YOUR OBJECTIVE
Whenever the word "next" turns up in a line below, that line should be copied.

[Collected data entries]
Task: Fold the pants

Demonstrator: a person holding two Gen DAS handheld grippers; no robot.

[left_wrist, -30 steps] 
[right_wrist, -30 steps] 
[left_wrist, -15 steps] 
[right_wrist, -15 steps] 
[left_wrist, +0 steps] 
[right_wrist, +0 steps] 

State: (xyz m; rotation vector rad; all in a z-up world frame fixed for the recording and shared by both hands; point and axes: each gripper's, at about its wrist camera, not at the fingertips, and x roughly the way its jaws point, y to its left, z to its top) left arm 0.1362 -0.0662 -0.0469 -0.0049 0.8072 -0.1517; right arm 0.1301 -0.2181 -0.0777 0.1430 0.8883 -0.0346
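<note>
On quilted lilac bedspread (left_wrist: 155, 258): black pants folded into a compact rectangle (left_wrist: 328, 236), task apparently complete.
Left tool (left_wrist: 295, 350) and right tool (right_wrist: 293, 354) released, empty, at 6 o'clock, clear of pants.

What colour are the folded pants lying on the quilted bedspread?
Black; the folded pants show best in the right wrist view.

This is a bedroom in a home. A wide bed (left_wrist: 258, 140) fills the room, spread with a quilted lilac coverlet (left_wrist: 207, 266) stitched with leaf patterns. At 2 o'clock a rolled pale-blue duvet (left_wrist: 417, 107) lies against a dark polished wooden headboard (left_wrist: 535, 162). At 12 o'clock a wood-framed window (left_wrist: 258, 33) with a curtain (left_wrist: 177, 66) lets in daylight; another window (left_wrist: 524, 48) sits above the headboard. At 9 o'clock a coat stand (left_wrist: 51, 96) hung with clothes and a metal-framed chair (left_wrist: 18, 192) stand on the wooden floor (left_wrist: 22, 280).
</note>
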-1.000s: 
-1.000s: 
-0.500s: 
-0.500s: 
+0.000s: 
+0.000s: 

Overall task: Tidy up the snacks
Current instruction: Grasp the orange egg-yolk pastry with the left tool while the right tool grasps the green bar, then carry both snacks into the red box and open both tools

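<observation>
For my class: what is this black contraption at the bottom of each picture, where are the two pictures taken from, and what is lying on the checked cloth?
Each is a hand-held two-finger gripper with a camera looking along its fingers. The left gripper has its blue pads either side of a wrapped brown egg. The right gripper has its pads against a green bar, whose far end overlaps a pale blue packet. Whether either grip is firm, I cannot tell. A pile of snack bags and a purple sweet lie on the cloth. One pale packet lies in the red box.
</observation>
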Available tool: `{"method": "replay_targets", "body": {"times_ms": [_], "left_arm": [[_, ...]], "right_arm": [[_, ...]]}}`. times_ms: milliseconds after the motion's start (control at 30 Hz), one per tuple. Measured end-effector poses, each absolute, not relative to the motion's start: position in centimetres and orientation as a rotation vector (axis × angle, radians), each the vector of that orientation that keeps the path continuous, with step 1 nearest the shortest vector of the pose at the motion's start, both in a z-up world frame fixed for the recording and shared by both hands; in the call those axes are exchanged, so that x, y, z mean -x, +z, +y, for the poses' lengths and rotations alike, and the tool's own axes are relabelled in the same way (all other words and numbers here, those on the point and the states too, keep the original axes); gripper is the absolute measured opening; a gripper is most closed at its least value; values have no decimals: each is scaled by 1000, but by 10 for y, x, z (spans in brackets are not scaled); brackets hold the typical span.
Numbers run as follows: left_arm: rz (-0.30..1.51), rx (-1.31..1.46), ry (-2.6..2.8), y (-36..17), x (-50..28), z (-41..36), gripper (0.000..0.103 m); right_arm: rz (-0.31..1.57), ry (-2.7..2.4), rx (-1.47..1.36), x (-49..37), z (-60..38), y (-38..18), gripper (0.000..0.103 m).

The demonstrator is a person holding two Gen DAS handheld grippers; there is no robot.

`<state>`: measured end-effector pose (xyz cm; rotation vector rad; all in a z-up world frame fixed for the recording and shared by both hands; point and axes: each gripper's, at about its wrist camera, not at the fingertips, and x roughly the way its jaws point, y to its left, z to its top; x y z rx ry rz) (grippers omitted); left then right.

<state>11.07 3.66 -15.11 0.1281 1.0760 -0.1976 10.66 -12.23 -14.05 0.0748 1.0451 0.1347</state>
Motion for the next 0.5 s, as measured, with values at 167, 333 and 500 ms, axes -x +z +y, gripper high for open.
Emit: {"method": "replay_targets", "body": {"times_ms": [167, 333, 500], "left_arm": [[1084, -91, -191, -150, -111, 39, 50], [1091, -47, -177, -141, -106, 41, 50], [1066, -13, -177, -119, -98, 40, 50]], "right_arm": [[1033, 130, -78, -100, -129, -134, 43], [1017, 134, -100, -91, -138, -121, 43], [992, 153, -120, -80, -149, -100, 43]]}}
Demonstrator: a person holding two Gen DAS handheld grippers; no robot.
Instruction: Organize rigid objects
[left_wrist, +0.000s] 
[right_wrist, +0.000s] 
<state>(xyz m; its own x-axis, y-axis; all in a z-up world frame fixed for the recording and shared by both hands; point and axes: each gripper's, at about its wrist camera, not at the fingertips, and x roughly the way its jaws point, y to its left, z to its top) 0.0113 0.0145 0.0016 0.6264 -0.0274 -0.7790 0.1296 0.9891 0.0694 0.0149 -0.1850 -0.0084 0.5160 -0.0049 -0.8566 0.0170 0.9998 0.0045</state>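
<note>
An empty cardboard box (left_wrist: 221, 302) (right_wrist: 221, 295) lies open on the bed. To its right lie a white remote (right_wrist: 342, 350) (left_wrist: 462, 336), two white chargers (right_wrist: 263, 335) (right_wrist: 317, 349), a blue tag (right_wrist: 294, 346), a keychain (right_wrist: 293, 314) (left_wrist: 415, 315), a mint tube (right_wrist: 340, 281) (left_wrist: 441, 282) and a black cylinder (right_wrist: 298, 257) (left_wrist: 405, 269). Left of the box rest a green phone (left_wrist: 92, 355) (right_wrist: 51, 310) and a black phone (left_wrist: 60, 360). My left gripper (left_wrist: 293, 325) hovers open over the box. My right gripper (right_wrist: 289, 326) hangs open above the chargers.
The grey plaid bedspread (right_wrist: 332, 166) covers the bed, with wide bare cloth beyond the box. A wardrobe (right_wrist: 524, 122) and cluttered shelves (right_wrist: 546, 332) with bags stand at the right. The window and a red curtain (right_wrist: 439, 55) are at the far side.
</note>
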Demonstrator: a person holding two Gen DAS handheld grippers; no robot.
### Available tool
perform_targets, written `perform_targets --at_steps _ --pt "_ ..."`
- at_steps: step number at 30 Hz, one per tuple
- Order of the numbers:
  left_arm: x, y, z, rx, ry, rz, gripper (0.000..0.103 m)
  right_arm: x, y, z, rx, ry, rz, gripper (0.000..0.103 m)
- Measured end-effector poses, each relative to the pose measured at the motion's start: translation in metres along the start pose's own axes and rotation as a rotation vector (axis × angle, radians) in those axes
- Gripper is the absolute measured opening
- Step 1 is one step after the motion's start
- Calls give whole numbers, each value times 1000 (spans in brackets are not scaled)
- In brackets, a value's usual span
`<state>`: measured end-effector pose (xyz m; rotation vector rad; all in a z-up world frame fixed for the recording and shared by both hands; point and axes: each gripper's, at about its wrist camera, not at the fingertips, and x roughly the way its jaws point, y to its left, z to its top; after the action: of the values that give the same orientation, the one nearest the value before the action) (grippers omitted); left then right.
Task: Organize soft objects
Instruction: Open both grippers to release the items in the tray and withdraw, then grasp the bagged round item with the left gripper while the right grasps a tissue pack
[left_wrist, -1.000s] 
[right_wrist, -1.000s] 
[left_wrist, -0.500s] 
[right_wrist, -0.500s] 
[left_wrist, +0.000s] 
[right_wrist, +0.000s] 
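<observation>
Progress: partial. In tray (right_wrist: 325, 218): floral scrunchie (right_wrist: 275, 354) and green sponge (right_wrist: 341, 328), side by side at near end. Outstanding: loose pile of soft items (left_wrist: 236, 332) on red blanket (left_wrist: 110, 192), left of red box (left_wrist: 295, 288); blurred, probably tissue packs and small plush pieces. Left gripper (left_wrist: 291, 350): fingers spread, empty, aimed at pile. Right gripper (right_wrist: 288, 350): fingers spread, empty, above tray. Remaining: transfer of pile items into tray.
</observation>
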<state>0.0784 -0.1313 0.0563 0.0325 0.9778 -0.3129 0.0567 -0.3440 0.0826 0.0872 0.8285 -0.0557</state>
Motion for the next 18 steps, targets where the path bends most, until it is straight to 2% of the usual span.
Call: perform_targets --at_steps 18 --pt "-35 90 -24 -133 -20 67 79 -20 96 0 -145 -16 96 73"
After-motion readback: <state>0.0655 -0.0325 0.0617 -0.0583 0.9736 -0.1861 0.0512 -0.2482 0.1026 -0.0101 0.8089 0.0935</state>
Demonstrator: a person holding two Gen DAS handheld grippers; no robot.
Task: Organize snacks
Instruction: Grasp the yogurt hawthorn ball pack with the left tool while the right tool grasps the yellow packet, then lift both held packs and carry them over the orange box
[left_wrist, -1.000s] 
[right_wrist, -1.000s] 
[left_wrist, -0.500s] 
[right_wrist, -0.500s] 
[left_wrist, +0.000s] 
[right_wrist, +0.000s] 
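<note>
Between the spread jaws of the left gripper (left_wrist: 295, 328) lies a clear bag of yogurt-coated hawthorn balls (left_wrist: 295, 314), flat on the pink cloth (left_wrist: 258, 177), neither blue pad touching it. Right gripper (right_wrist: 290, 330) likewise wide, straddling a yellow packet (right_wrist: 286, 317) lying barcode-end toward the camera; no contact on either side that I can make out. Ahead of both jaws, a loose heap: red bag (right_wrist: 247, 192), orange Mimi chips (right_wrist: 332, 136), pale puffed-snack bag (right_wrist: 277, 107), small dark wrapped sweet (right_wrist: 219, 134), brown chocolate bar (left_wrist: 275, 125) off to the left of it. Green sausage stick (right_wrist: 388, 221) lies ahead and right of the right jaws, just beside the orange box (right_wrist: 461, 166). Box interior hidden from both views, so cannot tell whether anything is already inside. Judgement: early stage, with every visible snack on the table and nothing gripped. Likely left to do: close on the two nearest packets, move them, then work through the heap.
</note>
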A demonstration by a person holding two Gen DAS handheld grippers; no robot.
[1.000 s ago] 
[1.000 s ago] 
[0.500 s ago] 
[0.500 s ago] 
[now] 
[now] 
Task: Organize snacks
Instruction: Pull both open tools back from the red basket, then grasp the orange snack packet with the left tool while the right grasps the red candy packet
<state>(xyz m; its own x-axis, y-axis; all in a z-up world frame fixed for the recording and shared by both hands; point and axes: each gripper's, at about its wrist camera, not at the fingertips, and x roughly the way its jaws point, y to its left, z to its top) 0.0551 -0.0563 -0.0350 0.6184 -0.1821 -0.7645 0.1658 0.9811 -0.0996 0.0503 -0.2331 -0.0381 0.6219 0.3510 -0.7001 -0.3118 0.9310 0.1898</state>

EXERCISE ANSWER
Motion for the next 0.5 s, as measured, with values at 167, 333 and 500 ms, axes -x +z +y, gripper high for open.
Motion for the next 18 steps, targets where the path bends most, until it is straight to 2% of the usual span.

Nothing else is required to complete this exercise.